Berlin fait de la résistance

On Body and Soul

TRADITIONNELLEMENT ENGAGÉE, LA BERLINALE A TÉMOIGNÉ, DIX JOURS DURANT, D’UNE VISION RADICALE DU CINÉMA. ET COURONNÉ, EN ON BODY AND SOUL, DE LA HONGROISE ILDIKÓ ENYEDI, UN FILM INVITANT À S’AFFRANCHIR DES CARCANS…

Des principaux festivals de cinéma, la Berlinale est traditionnellement le plus engagé. Pour sa 67e édition, la manifestation n’a pas failli à sa réputation, s’inscrivant résolument dans la marche chaotique du monde, et multipliant les appels à la résistance sur tous les fronts. Postulat dont on a eu la démonstration d’entrée, lors de la conférence de presse du jury, l’actrice américaine Maggie Gyllenhaal profitant de cette tribune pour balancer une pierre dans le jardin de Donald Trump: « Je veux que l’on sache qu’il y a de nombreuses personnes dans mon pays qui sont prêtes à résister. » Une déclaration parmi beaucoup d’autres, le trumpisme et le Brexit constituant les sujets de conversation privilégiés des festivaliers -stars, public et journalistes confondus.

Au coeur d’une actualité brûlante

Sans surprise, ce contexte sensible a déteint sur les films présentés sur les écrans de la Berlinale.
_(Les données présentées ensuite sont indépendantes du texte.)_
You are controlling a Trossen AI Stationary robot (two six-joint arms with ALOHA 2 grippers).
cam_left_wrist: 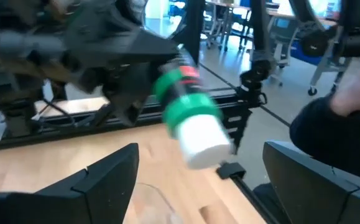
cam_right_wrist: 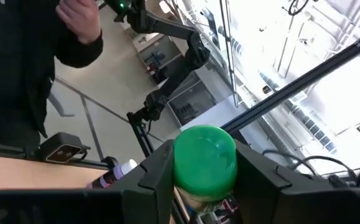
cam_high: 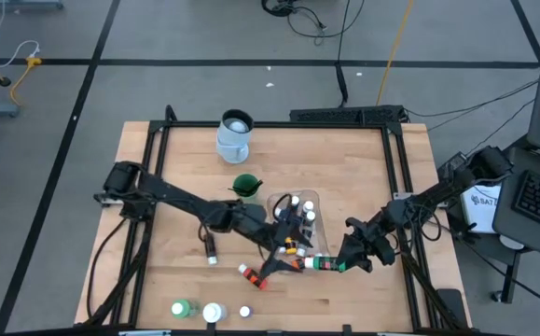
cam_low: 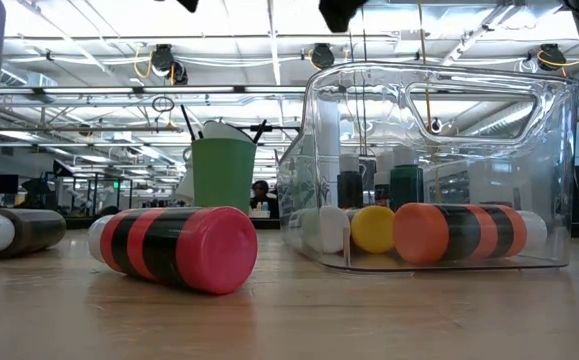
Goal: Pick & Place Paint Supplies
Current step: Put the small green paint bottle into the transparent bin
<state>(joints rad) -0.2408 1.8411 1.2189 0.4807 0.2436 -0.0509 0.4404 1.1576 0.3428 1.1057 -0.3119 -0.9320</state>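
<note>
Presently the right gripper point(cam_high: 330, 264) holds a green-banded paint bottle point(cam_high: 324, 263) clamped between its fingers, just beside the clear tub point(cam_high: 309, 201). The left gripper point(cam_high: 283, 254) hangs wide open, facing it. Judged step: transfer or deposit; next, carry the bottle over the tub rim.

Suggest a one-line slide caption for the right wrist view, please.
Right gripper holding a green-based paint bottle between its fingers, a person standing beyond the table.

Both arms crowd the clear tub point(cam_high: 302, 210); bare table point(cam_high: 176, 163) lies open toward the jug point(cam_high: 235, 135)
</note>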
Et le Chinois Liu Jian, auteur avec Have a Nice Day du seul film d’animation de la compétition, une critique du consumérisme à tout crin comme de l’avidité, a réussi à y intégrer aussi bien une citation de Trump -déchaînant l’hilarité dans le Berlinale Palast- qu’une allusion limpide au Brexit, en quelque synthèse des préoccupations du moment. Il n’est pas le seul, loin s’en faut, à s’être emparé de l’inquiétante rumeur du monde. Ainsi l’actualité la plus brûlante s’est-elle invitée à Berlin dès l’ouverture et le Django d’Étienne Comar qui, sous couvert de biopic classique, traitait de la question des tziganes et, partant, de celle des réfugiés, ceux-là même dont, après le formidable Le Havre, Aki Kaurismäki fait encore le sujet de The Other Side of Hope. Le cinéaste finlandais y brocarde la politique de l’administration à leur endroit, à quoi il substitue une solidarité réinventée, celle qui va unir un demandeur d’asile syrien, un ex-représentant en chemises reconverti en restaurateur laconique, et d’autres oubliés du libéralisme encore, pour un résultat aussi savoureux que généreux, et résolument à rebours du repli sur soi. Il est encore question de la Syrie dans Insyriated, du Belge Philippe Van Leeuw, retraçant le quotidien d’une famille retranchée dans son appartement tandis que de l’extérieur parvient le bruit assourdissant du conflit. Transcendant un concept d’essence théâtrale, le cinéaste signe un film d’une puissance rare, non sans sortir la guerre civile de l’anonymat lointain où elle est généralement confinée.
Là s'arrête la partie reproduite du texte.